**Exercise goal:** Drop every picture, then print the rest of the listing exactly as given.

**Stored data:**
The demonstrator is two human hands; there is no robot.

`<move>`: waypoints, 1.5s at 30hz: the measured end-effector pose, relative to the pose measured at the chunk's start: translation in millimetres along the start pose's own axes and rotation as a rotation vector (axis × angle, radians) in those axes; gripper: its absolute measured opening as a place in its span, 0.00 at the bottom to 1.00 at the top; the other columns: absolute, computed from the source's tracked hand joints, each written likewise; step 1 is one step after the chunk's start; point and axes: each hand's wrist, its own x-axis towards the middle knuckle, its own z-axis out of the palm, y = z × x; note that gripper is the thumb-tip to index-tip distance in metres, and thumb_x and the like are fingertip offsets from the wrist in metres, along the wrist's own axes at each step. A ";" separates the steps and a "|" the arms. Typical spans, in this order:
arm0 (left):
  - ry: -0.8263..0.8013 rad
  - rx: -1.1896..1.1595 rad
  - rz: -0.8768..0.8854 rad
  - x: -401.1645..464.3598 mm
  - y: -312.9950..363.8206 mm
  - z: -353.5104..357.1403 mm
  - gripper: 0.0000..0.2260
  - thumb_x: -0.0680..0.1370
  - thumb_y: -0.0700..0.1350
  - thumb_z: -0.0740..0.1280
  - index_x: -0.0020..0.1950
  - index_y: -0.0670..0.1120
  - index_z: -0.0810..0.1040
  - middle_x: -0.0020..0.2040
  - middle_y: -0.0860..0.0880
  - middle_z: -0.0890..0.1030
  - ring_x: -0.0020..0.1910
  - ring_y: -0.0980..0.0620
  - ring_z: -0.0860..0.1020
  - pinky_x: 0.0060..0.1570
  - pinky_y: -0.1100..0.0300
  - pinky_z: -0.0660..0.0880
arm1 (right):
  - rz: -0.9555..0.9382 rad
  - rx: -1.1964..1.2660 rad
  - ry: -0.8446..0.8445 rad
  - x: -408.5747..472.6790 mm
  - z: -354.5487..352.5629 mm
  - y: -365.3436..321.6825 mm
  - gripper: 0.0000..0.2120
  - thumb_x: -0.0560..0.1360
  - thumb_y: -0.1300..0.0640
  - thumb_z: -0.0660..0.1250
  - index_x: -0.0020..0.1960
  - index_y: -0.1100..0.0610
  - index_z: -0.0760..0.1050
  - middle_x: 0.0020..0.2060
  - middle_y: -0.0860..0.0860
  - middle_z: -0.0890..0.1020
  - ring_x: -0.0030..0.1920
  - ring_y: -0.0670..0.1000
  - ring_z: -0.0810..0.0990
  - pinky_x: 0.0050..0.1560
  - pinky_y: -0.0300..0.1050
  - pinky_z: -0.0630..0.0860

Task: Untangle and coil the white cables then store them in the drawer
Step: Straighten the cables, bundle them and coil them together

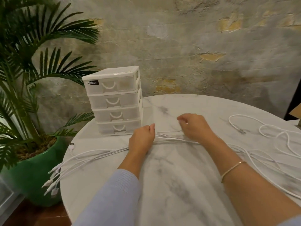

**Problem solution:**
The demonstrator is two human hands; there is no robot.

`<move>`: waypoints, 1.5s at 30hz: the measured end-effector pose, relative to the pose measured at the chunk's start: translation in millimetres along the start pose's own axes and rotation as a rotation vector (axis × angle, radians) in those axes; gripper: its absolute measured opening as a place in its span, 0.00 at the bottom to 1.00 at the top; the other columns: absolute, computed from the source's tracked hand joints, each written likewise; step 1 is one step after the chunk's start; point and axes: each hand's wrist, its own x-axis towards the middle knuckle, its own z-axis out of the palm, y = z × x; note that gripper is the thumb-tip to index-tip distance in metres, and thumb_x and the like are fingertip offsets from the wrist in metres, along the wrist's own axes at each step. A ";" separates the steps and a "|" the arms. Typical spans, in this order:
arm0 (left):
  - ry: -0.8263..0.8013 rad
  - rx: -1.1896..1.1595 rad
  - rz: -0.8768..0.8854 rad
  - x: -401.1645..464.3598 mm
  - y: -312.9950..363.8206 mm
  - z: -353.5104..357.1403 mm
  - gripper: 0.0000..0.2260
  - thumb_x: -0.0680..0.1370
  - thumb_y: -0.0700..0.1350
  - thumb_z: -0.0740..0.1280
  - index_x: -0.0020..0.1950
  - index_y: -0.0670..0.1120
  - index_z: -0.0810..0.1040
  - middle_x: -0.0020..0.2040
  - middle_y: -0.0860..0.0880
  - middle_z: -0.0890..0.1030
  - ring_x: -0.0020..0.1910
  - ring_y: -0.0980..0.0620
  - ring_z: -0.0860..0.1020
  - pinky_x: 0.0060..0.1570
  - pinky_y: -0.1100..0.0300
  - pinky_z: -0.0660..0.0880
arm1 (right):
  - rz: -0.9555..0.9382 rad
  - rx: -1.1964..1.2660 rad
  - ry: -0.8446..0.8445 rad
  - x: -408.5747..472.6790 mm
  - z: -354.5487..352.5629 mm
  - y: -365.3436..321.6825 mm
  - gripper: 0.0000..0.2120
  - thumb_x: -0.0560..0.1360
  - thumb_y: -0.1300..0.0640
  - thumb_z: -0.0660..0.1250
  - index_x: -0.0020..0.1960
  - index_y: -0.1100..0.0610
  - index_z: -0.0760..0.1050
  - middle_x: 0.0020..0.2060
  - middle_y: -0.0860..0.0860
  - middle_z: -0.0890..0.1020
  - ring_x: -0.0030..0.1920
  - ring_y: -0.0670..0.1000
  - ring_z: -0.0810..0.0990
  - pinky_x: 0.0050..0.1560
  - pinky_y: -0.0300..0.1050
  - pinky_z: -0.0630..0.0860

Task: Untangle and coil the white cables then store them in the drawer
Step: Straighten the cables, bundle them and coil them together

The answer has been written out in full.